## Prompt:
Go through the following data and transcribe exactly the stretch of lines from the one holding "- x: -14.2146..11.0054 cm" to the one holding "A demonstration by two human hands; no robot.", both included.

## Records for processing:
------------------------------------------------------------------------
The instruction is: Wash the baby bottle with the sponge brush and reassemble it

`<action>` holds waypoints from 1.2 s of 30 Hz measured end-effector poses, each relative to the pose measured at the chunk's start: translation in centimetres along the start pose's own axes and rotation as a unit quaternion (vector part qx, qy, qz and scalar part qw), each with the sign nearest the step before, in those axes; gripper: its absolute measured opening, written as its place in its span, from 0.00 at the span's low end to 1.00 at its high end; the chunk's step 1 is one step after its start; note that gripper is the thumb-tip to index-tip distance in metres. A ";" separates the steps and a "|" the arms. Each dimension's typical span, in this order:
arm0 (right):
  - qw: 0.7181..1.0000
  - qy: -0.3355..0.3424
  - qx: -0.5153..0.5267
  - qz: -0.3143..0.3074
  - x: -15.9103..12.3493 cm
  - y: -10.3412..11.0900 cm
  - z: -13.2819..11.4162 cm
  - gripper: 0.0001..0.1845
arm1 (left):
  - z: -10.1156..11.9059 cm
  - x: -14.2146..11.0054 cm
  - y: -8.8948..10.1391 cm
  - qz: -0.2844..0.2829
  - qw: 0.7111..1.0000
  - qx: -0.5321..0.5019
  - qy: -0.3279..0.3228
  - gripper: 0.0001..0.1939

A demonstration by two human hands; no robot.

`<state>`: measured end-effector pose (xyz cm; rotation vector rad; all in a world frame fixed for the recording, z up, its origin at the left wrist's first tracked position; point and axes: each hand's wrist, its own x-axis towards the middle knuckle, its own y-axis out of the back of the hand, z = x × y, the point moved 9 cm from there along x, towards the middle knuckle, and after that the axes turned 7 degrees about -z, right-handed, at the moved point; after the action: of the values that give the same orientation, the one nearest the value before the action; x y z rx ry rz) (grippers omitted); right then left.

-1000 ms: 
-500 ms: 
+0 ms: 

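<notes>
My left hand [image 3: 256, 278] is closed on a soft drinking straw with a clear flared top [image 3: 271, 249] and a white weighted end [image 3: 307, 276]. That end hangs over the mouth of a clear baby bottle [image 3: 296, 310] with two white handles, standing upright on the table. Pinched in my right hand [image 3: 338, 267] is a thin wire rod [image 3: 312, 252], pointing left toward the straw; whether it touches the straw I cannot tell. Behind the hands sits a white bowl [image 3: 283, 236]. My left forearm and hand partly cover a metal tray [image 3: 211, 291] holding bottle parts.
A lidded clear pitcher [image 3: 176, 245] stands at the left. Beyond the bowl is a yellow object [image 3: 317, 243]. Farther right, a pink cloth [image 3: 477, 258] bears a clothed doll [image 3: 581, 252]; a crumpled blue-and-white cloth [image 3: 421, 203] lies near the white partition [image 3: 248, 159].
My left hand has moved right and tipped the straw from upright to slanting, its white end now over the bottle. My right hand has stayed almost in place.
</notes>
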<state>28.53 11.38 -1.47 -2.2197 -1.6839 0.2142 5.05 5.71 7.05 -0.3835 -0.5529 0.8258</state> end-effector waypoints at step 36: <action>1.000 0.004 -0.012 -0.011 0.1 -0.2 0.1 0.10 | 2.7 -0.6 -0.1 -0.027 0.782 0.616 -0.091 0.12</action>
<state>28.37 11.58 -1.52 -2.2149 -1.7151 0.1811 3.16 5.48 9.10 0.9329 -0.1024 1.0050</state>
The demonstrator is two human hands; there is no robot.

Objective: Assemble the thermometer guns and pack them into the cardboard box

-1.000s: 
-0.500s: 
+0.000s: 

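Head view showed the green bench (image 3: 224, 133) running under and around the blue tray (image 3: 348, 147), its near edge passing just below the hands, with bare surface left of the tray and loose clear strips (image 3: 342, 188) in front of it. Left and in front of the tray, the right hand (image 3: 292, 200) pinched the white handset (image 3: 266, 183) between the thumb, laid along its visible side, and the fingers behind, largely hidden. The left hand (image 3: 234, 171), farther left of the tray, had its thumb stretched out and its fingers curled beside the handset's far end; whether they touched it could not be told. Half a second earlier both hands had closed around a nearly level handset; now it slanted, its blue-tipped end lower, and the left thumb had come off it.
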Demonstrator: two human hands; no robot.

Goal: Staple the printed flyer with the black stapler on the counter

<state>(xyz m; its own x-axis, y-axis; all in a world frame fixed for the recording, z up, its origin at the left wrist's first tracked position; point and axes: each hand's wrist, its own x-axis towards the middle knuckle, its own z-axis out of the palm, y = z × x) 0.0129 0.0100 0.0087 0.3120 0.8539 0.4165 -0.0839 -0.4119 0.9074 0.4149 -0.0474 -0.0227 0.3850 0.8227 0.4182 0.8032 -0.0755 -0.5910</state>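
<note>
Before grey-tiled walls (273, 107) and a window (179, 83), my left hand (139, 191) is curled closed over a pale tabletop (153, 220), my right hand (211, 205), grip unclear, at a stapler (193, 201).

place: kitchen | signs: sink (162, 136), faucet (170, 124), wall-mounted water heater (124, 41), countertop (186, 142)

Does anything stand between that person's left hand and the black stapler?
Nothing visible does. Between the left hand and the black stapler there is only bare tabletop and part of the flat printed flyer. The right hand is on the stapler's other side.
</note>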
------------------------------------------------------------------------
## Task response:
  - x: -14.2146..11.0054 cm
  - y: -8.8948..10.1391 cm
  - qz: -0.2844..0.2829
  - qw: 0.7111..1.0000
  - qx: -0.5321..0.5019
  - qy: -0.3279..0.3228
  - gripper: 0.0001..0.1939

A demonstration by two human hands; no robot.

That concludes the exercise.